3 of 305 comments (clear)

  1. Easy to clone by SomethingOrOther · · Score: 5, Interesting

    Home Office spokesman.
    "If you were a criminal, you might as well just steal a passport."

    Missing the point dude.
    If my passport gets stolen, I report it. It gets cloned, I've no idea somebody is impersonating me, screwing up my life (and others).
    Please people, support NO2ID and tell Blair where to shove his flawed ID cards and CCTV cameras.

    --
    Anyone quoted by a reporter knows how little they understand
    Don't believe what you read is the truth.
  2. Re:Nothing to see here... by archeopterix · · Score: 4, Interesting
    "If you can read the chip, then you can clone it," he says.
    Don't see how you can... but anyway an exploit would be a problem with the reading software, not with the passports.
    The "read -> clone" implication might be a bit of an overstatement, but if the chip identifies itself (and the passport) to the reader by revealing _all_ of its contents, then the only barrier to cloning is the availability of programmable RFID chips. Cryptographically speaking (*), they could have done better. There exists something called zero knowledge protocols which makes it possible to identify a party without revealing the secret information used for identification, i.e. without helping the potential cloner.
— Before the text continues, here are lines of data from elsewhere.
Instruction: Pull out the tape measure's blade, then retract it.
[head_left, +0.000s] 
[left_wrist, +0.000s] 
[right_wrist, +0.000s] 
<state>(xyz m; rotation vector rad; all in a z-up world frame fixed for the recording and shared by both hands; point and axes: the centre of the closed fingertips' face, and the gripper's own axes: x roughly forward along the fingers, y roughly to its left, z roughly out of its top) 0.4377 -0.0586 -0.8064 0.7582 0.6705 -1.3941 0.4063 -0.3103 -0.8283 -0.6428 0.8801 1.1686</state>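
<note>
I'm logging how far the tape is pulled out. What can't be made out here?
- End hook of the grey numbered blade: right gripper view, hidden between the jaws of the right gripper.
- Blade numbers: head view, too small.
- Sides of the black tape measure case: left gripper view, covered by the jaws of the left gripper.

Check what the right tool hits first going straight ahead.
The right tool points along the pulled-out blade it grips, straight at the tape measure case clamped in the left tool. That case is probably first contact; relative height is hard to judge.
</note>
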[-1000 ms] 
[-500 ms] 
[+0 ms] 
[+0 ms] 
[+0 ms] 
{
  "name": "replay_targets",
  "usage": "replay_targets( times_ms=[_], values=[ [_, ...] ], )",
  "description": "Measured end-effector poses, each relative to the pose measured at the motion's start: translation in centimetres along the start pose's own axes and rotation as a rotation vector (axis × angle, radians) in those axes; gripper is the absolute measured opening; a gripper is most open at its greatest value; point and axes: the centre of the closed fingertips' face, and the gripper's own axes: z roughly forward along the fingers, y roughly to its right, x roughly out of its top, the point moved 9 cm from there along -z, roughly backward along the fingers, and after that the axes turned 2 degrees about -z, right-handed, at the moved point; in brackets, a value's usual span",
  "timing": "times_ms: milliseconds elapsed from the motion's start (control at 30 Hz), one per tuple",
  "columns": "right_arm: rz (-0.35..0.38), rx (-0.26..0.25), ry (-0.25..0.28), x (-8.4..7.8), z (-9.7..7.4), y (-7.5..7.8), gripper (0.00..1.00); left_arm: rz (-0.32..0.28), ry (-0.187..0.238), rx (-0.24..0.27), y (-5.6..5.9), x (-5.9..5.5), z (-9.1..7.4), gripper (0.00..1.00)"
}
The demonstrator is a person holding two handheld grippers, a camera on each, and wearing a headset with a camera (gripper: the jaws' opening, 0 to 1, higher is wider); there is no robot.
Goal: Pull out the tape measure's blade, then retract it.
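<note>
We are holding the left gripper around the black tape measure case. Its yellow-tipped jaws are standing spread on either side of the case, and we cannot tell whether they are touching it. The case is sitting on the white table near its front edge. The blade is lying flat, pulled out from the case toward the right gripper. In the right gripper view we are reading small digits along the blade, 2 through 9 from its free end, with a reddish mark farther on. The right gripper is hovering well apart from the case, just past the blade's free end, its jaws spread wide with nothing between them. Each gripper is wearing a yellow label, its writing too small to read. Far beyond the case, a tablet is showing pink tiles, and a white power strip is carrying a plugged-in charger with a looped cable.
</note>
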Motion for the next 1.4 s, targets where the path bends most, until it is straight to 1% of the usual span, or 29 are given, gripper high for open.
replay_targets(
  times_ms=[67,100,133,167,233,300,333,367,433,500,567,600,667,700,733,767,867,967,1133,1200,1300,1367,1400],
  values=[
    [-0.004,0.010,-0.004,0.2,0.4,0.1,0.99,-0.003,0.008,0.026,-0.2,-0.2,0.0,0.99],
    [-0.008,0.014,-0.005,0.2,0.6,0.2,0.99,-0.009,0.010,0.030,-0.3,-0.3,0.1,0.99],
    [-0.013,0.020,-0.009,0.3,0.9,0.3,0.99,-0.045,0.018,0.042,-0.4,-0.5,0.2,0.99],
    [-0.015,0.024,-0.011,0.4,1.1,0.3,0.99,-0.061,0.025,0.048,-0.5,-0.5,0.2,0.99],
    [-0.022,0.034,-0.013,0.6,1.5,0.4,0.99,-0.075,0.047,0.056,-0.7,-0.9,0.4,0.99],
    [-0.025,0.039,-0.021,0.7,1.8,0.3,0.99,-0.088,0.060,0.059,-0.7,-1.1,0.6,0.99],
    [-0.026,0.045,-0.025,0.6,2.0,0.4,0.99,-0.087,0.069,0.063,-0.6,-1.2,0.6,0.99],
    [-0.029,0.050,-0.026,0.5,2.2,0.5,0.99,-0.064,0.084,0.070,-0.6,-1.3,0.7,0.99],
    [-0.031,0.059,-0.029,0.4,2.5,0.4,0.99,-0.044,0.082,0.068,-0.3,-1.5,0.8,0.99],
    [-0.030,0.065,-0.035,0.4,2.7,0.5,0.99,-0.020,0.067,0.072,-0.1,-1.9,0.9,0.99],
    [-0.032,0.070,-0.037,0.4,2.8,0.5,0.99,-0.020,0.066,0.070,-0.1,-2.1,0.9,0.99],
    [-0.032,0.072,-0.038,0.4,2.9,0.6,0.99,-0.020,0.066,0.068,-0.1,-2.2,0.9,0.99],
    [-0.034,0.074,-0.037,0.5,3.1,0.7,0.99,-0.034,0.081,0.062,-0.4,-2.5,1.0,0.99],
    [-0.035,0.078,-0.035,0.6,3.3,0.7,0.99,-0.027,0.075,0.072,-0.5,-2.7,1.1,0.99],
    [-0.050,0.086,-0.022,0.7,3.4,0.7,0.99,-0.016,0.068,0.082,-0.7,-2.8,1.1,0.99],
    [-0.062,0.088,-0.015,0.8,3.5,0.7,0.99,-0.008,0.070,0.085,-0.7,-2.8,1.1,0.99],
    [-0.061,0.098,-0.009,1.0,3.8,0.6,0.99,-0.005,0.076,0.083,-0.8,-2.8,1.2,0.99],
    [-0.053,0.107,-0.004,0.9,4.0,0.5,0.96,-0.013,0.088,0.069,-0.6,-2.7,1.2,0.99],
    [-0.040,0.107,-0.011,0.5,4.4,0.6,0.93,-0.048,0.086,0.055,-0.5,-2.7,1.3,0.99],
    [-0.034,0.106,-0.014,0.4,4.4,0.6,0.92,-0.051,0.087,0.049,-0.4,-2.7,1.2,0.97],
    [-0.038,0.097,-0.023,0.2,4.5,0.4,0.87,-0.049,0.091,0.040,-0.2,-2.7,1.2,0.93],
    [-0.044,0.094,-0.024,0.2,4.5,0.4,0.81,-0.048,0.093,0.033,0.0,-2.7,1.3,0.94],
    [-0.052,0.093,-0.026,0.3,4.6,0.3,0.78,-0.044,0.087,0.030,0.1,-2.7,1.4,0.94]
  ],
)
    (*)I don't know whether RFID chips are capable of implementing zero knowledge protocols (they require some computing power), but if they can handle 3DES, then the answer is probably yes.

  3. Re:Another DRM? by itsdapead · · Score: 3, Interesting
    I don't know why a simple thing as desgining a security algorithm can be so hard.

    True - provided you're trying to get Alice to talk to Bob! Those two know a thing or two about cryptography by know and can deal with keeping keys secret, using strong passwords etc.

    It all gets rather harder if you're dealing with a huge messy system composed of hoardes of busy people who neither understand nor wish to understand the system. And that's just the immigration officers, never mind joe public!

    The system that they cracked seems entirely fit for the (obviously intended) purpose of preventing casual sniffing of the RFID information. It makes the perfectly pragmatic assumption that, if the bad hats get physical posession of the passport you're screwed anyway.

    They could have used a "secret" key (or something more sophisticated) because every immigration desk in every participating country then needs a secret key to "unlock" the info - and as soon as one of those (inevitably) leaks every passport in a dozen countries would have to be updated or replaced.

    The problem is that all any technological change like this can achieve is to make counterfieters work that little bit harder (the article didn't say if the info had been digitally signed - which would really help there and would be totally unrelated to anti-RFID-snooping measures).

    --
    In a survey of 100 programmers, 111111 thought that duck-typing was a good idea.